What is needed here is every entry, retyped exactly.

━━━ Recorded information

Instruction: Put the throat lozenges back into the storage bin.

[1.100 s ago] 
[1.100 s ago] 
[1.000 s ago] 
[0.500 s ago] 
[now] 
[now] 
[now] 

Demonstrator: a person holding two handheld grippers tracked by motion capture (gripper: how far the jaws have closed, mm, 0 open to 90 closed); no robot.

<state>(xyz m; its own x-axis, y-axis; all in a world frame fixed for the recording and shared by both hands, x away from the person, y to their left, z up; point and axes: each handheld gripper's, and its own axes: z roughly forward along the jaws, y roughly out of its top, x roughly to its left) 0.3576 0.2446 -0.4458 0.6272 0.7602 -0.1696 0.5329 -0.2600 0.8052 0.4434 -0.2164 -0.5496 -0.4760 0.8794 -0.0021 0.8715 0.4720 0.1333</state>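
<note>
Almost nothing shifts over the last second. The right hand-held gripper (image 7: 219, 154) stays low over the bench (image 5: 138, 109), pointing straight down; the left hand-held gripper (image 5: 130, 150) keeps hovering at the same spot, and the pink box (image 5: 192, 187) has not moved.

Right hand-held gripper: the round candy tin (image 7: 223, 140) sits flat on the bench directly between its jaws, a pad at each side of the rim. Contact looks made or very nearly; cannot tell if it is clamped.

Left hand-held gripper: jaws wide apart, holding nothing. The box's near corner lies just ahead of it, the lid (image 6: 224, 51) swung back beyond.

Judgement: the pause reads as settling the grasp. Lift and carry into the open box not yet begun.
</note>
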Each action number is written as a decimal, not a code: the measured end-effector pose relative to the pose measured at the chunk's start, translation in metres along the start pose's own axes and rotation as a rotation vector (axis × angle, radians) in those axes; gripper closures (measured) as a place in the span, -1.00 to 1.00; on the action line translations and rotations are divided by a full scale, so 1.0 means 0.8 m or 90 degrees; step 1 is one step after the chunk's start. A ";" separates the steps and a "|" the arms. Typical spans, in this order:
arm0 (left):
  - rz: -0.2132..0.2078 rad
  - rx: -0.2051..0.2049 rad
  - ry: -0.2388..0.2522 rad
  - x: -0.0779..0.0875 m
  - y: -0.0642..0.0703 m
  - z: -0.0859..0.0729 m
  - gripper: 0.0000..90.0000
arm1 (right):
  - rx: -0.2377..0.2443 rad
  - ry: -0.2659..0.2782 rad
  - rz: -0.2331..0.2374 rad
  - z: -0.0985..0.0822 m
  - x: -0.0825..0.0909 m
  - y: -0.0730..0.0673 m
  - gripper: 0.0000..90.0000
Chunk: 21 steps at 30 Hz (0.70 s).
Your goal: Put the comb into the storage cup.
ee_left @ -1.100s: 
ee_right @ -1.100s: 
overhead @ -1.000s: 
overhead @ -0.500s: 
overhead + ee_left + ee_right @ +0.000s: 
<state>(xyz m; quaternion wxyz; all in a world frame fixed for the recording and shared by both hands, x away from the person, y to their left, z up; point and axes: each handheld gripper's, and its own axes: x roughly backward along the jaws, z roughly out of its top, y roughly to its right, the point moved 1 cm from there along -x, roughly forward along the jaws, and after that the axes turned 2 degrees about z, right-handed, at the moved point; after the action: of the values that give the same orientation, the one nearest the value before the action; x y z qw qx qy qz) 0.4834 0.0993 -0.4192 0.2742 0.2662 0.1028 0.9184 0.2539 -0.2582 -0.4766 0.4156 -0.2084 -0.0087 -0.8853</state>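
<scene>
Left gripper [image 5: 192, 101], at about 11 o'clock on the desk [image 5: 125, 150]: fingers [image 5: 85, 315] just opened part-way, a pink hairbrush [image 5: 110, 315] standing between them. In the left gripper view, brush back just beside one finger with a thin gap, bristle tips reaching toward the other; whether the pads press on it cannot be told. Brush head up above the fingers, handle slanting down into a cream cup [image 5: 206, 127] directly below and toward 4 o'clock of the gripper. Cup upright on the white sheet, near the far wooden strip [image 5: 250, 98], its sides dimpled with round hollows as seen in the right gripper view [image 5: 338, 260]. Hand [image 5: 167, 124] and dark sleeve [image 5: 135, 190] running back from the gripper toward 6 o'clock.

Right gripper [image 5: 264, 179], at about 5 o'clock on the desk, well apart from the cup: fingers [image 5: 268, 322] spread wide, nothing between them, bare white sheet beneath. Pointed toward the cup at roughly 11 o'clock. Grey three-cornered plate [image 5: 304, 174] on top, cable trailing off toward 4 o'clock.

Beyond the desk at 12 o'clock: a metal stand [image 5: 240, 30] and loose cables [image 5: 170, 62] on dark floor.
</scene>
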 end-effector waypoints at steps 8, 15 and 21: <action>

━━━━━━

- _Reply to the exercise_:
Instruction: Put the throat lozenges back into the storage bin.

[1.100 s ago] 
[1.100 s ago] 
[1.000 s ago] 
[0.500 s ago] 
[now] 
[now] 
[now] 

Demonstrator: a person holding two handheld grippers tracked by motion capture (gripper: how far the jaws have closed, mm, 0 open to 90 closed); no robot.

<state>(xyz m; its own x-axis, y-axis; all in a world frame fixed for the recording and shared by both hands, x away from the person, y to their left, z up; point and axes: each handheld gripper's, and its own axes: z roughly forward along the jaws, y roughly out of its top, x roughly to its left) 0.3576 0.2446 -0.4458 0.6272 0.7602 -0.1696 0.5329 -0.2600 0.8052 0.4434 -0.2164 -0.5496 -0.4760 0.8794 -0.0021 0.8715 0.4720 0.1333</state>
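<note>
Almost nothing shifts over the last second. The right hand-held gripper (image 7: 219, 154) stays low over the bench (image 5: 138, 109), pointing straight down; the left hand-held gripper (image 5: 130, 150) keeps hovering at the same spot, and the pink box (image 5: 192, 187) has not moved.

Right hand-held gripper: the round candy tin (image 7: 223, 140) sits flat on the bench directly between its jaws, a pad at each side of the rim. Contact looks made or very nearly; cannot tell if it is clamped.

Left hand-held gripper: jaws wide apart, holding nothing. The box's near corner lies just ahead of it, the lid (image 6: 224, 51) swung back beyond.

Judgement: the pause reads as settling the grasp. Lift and carry into the open box not yet begun.
</note>
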Each action number is written as a decimal, not a code: the measured end-effector pose relative to the pose measured at the chunk's start, translation in metres along the start pose's own axes and rotation as a rotation vector (axis × angle, radians) in those axes; gripper closures (measured) as a place in the span, -1.00 to 1.00; on the action line translations and rotations are divided by a full scale, so 1.0 means 0.8 m or 90 degrees; step 1 is one step after the chunk's start. A ";" separates the steps and a "|" the arms. Typical spans, in this order:
arm0 (left):
  - rz: -0.2132..0.2078 rad
  - rx: -0.2051..0.2049 rad
  - ry: -0.2388..0.2522 rad
  - x: -0.0779..0.0875 m
  - y: -0.0642..0.0703 m
  - z: -0.0859..0.0729 m
  - gripper: 0.0000..90.0000
arm1 (right):
  - rx: -0.2377..0.2443 rad
  - ry: -0.2659..0.2782 rad
  - rz: -0.2331..0.2374 rad
  - z: -0.0985..0.0822 m
  - x: -0.0825..0.0909 m
  - y: -0.0730..0.0673 m
  - gripper: 0.0000..90.0000
Chunk: 21 steps at 30 Hz (0.70 s).
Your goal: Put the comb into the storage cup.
ee_left @ -1.100s: 
ee_right @ -1.100s: 
overhead @ -1.000s: 
overhead @ -0.500s: 
overhead + ee_left + ee_right @ +0.000s: 
<state>(xyz m; quaternion wxyz; all in a world frame fixed for the recording and shared by both hands, x away from the person, y to their left, z up; point and axes: each handheld gripper's, and its own axes: x roughly backward along the jaws, z roughly out of its top, y roughly to its right, the point moved 1 cm from there along -x, roughly forward along the jaws, and after that the axes turned 2 degrees about z, right-handed, at the moved point; after the action: of the values that give the same orientation, the one nearest the value before the action; x y z qw qx qy qz) 0.4834 0.0993 -0.4192 0.2742 0.2662 0.1028 0.9184 0.2539 -0.2582 -0.4766 0.4156 -0.2084 -0.0087 -0.8853</state>
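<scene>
Left gripper [image 5: 192, 101], at about 11 o'clock on the desk [image 5: 125, 150]: fingers [image 5: 85, 315] just opened part-way, a pink hairbrush [image 5: 110, 315] standing between them. In the left gripper view, brush back just beside one finger with a thin gap, bristle tips reaching toward the other; whether the pads press on it cannot be told. Brush head up above the fingers, handle slanting down into a cream cup [image 5: 206, 127] directly below and toward 4 o'clock of the gripper. Cup upright on the white sheet, near the far wooden strip [image 5: 250, 98], its sides dimpled with round hollows as seen in the right gripper view [image 5: 338, 260]. Hand [image 5: 167, 124] and dark sleeve [image 5: 135, 190] running back from the gripper toward 6 o'clock.

Right gripper [image 5: 264, 179], at about 5 o'clock on the desk, well apart from the cup: fingers [image 5: 268, 322] spread wide, nothing between them, bare white sheet beneath. Pointed toward the cup at roughly 11 o'clock. Grey three-cornered plate [image 5: 304, 174] on top, cable trailing off toward 4 o'clock.

Beyond the desk at 12 o'clock: a metal stand [image 5: 240, 30] and loose cables [image 5: 170, 62] on dark floor.
</scene>
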 end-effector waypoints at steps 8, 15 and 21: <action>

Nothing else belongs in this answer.